Descubrí que la llamaban Rita, “la chica del otoño”, y que triunfaba como vedette en un teatro pornográfico de cuarta categoría. Eso de “la chica del otoño” le venía por el acto que la hiciera famosa en el ambiente de la noche: aparecía en el escenario cubierta por hojas de árbol y las dejaba caer, poco a poco, una por una, mientras contoneaba su cuerpo al ritmo de una melodía cadenciosa y sensual. Cuando terminaba el acto permanecía con los brazos abiertos, dejando a la vista su tronco desnudo, hermoso, apetecible, rematado por una cabellera rubia y salvaje que encendía los sueños de muchos hombres solitarios. Si alguien dijese que era la mujer más bella de Buenos Aires se quedaría corto.

Esa noche la esperé en su camarín, sentado en una silla desvencijada junto al espejo. Ella entró después de su número, estaba por completo desnuda pero eso no parecía incomodarla. Resultaba increíble que pudiera manejar ese cuerpo con tanta naturalidad, un cuerpo capaz de provocar más de un infarto a cualquier desprevenido.

-¡Eh! ¿Quién es usted? –dijo en cuanto me vio.

-Hola, linda –respondí, sin dejarme impresionar.

-¿Cómo entró aquí? ¡Salga inmediatamente!

Me puse de pie.

-Tranquila, piba –y la tomé de la muñeca para obligarla a sentarse en un sillón tapizado con terciopelo rojo, algo descosido.

-¡Suélteme, bruto! ¡Suélteme o grito!

Le di un cachetazo. Sus ojos verdes lagrimearon veneno.

-¿Qué quiere de mí? –llorizqueó.

-Así está mejor –dije, y encendí un cigarrillo-. Vine para arreglar un negocio.

-¡Yo no tengo ningún negocio con usted! –protestó cruzando una pierna. Y cuando notó que yo miraba sus tentadores muslos, agregó-: ¡Por favor, váyase! ¡Yo a usted no lo conozco!

-Pero yo sí te conozco a vos, muñeca.

-¿Qué quiere decir con eso?

Noté que le temblaban los labios.

-Lo sé todo, flaca. Te investigué de arriba abajo. Sé que tu verdadero nombre no es Rita, y mucho menos “la chica del otoño”.

Ella se puso roja, casi como el terciopelo del sillón.

-No… no sé de qué me habla –trató de eludir.

-Vos te llamás Raquelita Jakubovicz, sos licenciada en Economía y trabajás como vicedirectora en una fábrica de heladeras, ¿No te cansás de esta doble vida, nena?

-¡Usted no tiene pruebas! –dijo desafiándome.

Fue entonces que saqué un sobre del bolsillo de mi saco, y se lo di. Ella lo abrió nerviosamente. Sus labios se contrajeron cuando tuvo ante sí la serie de fotos que le había tomado, fotos en donde ella aparecía totalmente vestida y con un portafolios bajo el brazo. Al verlas, avergonzada, se puso a llorar.

-Es verdad… –dijo moqueando-. Pero no es lo que usted piensa.

-Yo no pienso, chiquita.

-Es cierto que en esa empresa de heladeras me pagan muy bien, ¡pero no lo hago por dinero! ¡Se lo juro!

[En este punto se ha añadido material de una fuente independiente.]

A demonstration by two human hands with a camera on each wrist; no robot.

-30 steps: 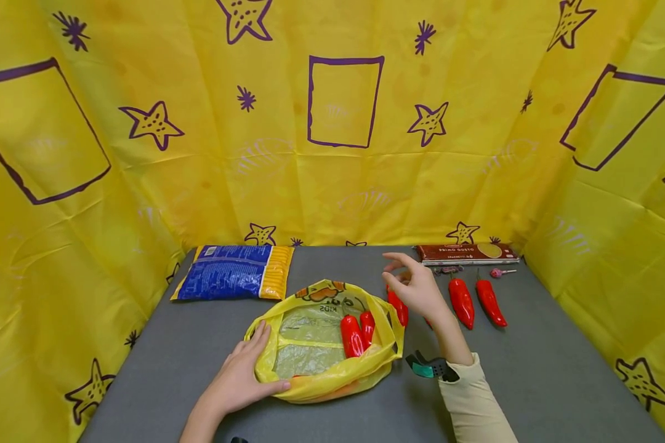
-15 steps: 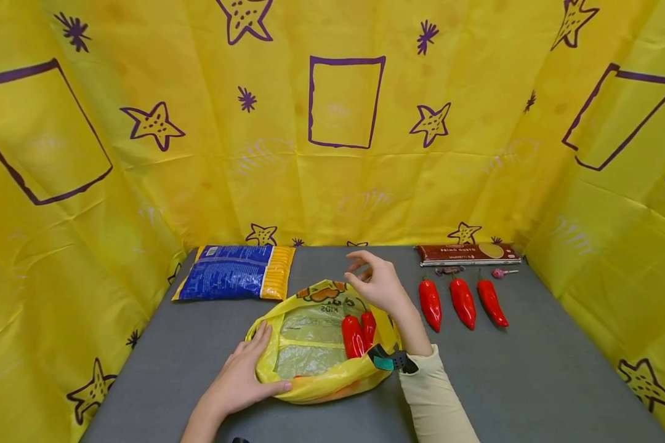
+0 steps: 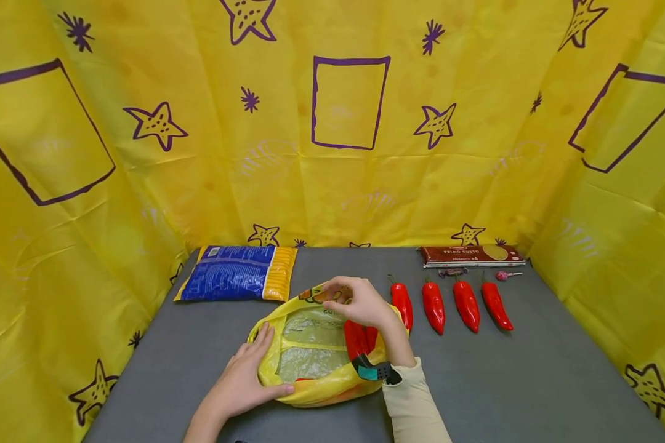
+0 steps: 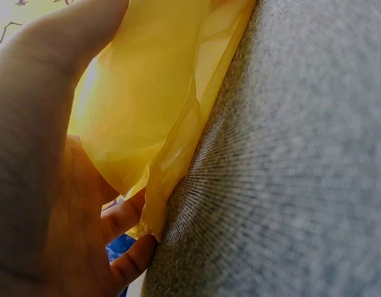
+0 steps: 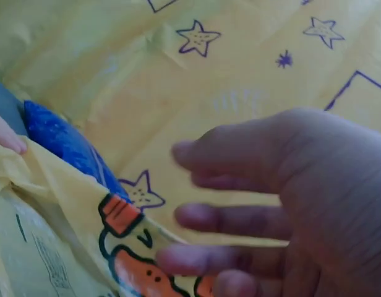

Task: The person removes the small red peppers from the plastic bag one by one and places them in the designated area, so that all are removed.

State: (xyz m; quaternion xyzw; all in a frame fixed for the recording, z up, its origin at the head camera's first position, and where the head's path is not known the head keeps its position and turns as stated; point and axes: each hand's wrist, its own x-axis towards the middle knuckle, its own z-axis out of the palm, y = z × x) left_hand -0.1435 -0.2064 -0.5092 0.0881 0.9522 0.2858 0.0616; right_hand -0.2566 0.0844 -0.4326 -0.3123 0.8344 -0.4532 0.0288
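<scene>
A yellow plastic bag point(image 3: 310, 344) lies open on the grey table point(image 3: 504, 381), with two red peppers point(image 3: 357, 337) inside it. My left hand point(image 3: 255, 369) rests flat on the bag's left rim, thumb along the front edge; the left wrist view shows my left hand point(image 4: 48, 185) against the yellow plastic bag point(image 4: 153, 111). My right hand point(image 3: 338, 294) hovers over the bag's far rim by the printed cartoon, fingers loosely curled and holding nothing. In the right wrist view, the blurred fingers point(image 5: 240, 216) hang just above the printed plastic point(image 5: 122, 247).
Several red peppers point(image 3: 449, 306) lie in a row right of the bag. A brown flat box point(image 3: 471, 255), a small wrapped sweet point(image 3: 449, 271) and a lollipop point(image 3: 504, 275) sit at the back right. A blue and yellow packet point(image 3: 235, 281) lies back left. Yellow cloth walls surround the table.
My right hand has moved left and down, from beside the row of peppers to the bag's far rim. The left hand and the bag have stayed put.
</scene>
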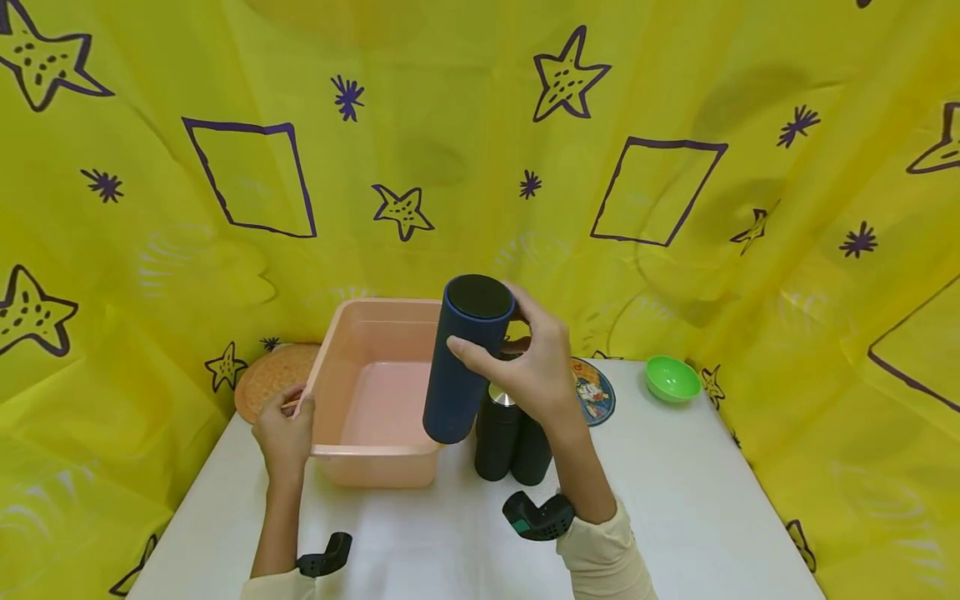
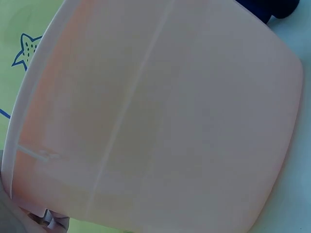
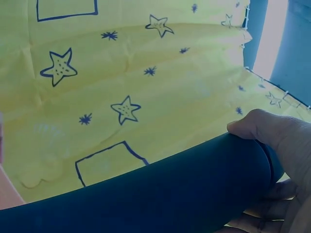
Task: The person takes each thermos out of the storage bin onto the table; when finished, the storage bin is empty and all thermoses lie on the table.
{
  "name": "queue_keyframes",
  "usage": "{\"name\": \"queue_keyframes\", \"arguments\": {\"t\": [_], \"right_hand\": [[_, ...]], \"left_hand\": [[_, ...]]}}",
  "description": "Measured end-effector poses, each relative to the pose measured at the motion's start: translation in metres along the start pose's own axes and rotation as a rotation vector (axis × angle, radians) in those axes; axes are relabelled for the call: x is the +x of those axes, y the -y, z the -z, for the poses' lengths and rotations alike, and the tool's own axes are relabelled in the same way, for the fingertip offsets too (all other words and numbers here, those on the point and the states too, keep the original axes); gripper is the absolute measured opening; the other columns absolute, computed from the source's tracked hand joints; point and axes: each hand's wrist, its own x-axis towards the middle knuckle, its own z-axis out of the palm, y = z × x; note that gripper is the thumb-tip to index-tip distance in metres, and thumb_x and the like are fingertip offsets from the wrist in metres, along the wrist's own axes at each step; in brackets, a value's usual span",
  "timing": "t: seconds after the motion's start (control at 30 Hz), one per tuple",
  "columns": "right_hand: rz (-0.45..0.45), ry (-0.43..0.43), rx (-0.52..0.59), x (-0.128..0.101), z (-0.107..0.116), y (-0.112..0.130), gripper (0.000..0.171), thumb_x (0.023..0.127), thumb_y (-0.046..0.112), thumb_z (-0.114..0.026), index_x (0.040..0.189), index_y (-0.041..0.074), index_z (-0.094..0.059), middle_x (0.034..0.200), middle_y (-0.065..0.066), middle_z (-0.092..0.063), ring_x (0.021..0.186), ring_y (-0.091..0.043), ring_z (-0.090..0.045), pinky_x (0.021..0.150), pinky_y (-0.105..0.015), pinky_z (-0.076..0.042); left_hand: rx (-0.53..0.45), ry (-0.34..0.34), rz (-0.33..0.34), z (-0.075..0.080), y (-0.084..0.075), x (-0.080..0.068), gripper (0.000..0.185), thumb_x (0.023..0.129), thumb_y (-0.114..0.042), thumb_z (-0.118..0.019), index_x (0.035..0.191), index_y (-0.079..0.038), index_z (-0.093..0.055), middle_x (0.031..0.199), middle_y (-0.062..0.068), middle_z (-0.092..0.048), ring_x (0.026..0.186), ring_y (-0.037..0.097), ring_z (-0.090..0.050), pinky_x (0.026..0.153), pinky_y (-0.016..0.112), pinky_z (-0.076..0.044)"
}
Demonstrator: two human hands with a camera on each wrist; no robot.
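My right hand [image 1: 542, 367] grips a dark blue cylindrical bottle [image 1: 463, 375] near its upper end, thumb across the near side. The bottle hangs slightly tilted in the air, beside and partly over the right side of a peach plastic basin [image 1: 375, 452]. In the right wrist view the bottle [image 3: 160, 194] spans the lower part, with a seam near the held end. My left hand [image 1: 285, 429] pinches the basin's left rim. The basin's inside shows bare floor where visible; the bottle covers its right side. The left wrist view is mostly filled by the basin's outer wall [image 2: 160, 116].
Two black bottles [image 1: 495, 442] stand together right of the basin, partly behind my right arm. Farther back lie a round colourful plate [image 1: 594, 392] and a green bowl [image 1: 672, 380]. A round brownish board [image 1: 262, 382] lies behind the basin's left. Yellow patterned curtains [image 1: 465, 150] surround the white table [image 1: 675, 500].
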Motion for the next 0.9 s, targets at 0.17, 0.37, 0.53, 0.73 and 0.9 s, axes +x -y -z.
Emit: {"name": "queue_keyframes", "arguments": {"t": [0.17, 0.37, 0.53, 0.73, 0.9], "right_hand": [[-0.003, 0.026, -0.013, -0.016, 0.008, -0.005, 0.057, 0.072, 0.018, -0.084, 0.124, 0.013, -0.063, 0.103, -0.003, -0.069, 0.083, -0.014, -0.065, 0.061, -0.032, -0.058], [-0.043, 0.033, -0.059, -0.040, 0.010, -0.016, 0.058, 0.071, 0.019, -0.086, 0.123, 0.012, -0.063, 0.100, -0.004, -0.069, 0.076, -0.013, -0.065, 0.063, -0.029, -0.058], [-0.107, 0.036, -0.123, -0.056, 0.012, -0.024, 0.063, 0.070, 0.024, -0.087, 0.126, 0.012, -0.061, 0.103, -0.002, -0.069, 0.086, -0.014, -0.067, 0.070, -0.027, -0.058], [-0.195, 0.053, -0.107, -0.072, 0.015, -0.042, 0.071, 0.069, 0.025, -0.088, 0.132, 0.014, -0.057, 0.112, -0.005, -0.067, 0.081, -0.014, -0.072, 0.068, -0.024, -0.058], [-0.243, 0.042, -0.091, -0.083, 0.014, -0.057, 0.071, 0.068, 0.025, -0.089, 0.130, 0.012, -0.057, 0.111, -0.007, -0.067, 0.086, -0.017, -0.073, 0.071, -0.025, -0.059]], "left_hand": [[0.012, -0.004, 0.001, 0.002, 0.000, 0.001, 0.027, 0.091, -0.013, -0.064, 0.113, 0.001, -0.071, 0.107, 0.020, -0.069, 0.067, -0.019, -0.045, 0.059, 0.001, -0.036], [0.025, -0.002, 0.004, 0.006, 0.003, -0.002, 0.026, 0.091, -0.012, -0.064, 0.112, 0.002, -0.071, 0.107, 0.020, -0.069, 0.066, -0.021, -0.044, 0.058, 0.001, -0.037], [0.028, 0.004, 0.009, 0.005, 0.003, -0.003, 0.026, 0.091, -0.011, -0.064, 0.112, 0.002, -0.071, 0.108, 0.021, -0.069, 0.067, -0.019, -0.043, 0.058, 0.001, -0.036], [0.020, 0.001, -0.001, 0.001, 0.001, -0.001, 0.026, 0.091, -0.010, -0.064, 0.112, 0.002, -0.071, 0.107, 0.021, -0.069, 0.066, -0.019, -0.044, 0.059, 0.001, -0.036], [0.021, 0.010, 0.013, 0.000, 0.000, -0.001, 0.026, 0.091, -0.012, -0.064, 0.114, 0.001, -0.071, 0.109, 0.020, -0.069, 0.068, -0.018, -0.044, 0.059, 0.001, -0.036]]}}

-No tenés que jurar, bebé.

-Todo empezó cuando yo tenía 16 años. Hasta ese entonces me ganaba la vida de una manera decente, como prostituta en Plaza Flores. Pero después… usted sabe… las malas compañías… Empecé a salir con un estudiante de Arquitectura, luego empecé a frecuentar ingenieros, abogados, contadores públicos… incluso… llegué a comprarme una tabla de logaritmos…

Sentí lástima por ella. Pero supe que debía endurecer el corazón si quería lograr mi objetivo.

-Poco a poco entré en un círculo vicioso del que no pude salir –prosiguió-. Y cuando me quise dar cuenta, ya había aprobado mi primera materia en Ciencias Económicas.

-¿Por qué no pediste ayuda? –pregunté.

Ella me miró, y su sonrisa fue una mueca de amargura.

-Nadie ayuda a una estudiante de Economía –dijo, para entonces agregar con desesperación-: ¡Ya estoy metida en esto y no se puede volver atrás! ¡Por favor, no me delate! ¡Si en el teatro se enteran… me echarían a la calle… perdería lo único decente que me queda en la vida!

La miré largamente, gozando del poder que ejercía sobre ella.

-No voy a contar nada –dije pasando mis dedos por su cabello dorado-. Es decir, si llegamos a un arreglo, mami.

Ella pareció comprender. Cerró los ojos y asintió con la cabeza.

-¿Es usted detective?

-No. Soy neurocirujano, pero me gano la vida vendiendo pantimedias en el barrio de Once.

-Entiendo.

Desde esa noche ella me “visita” una vez por semana, según mis necesidades. Y lo que es mejor, no me cobra. Admito que me siento un poco sucio por utilizar de esta manera a “la chica del otoño”. Pero… qué se le va a hacer. Realmente necesitaba que alguien llevase la contabilidad en mi negocio de pantimedias.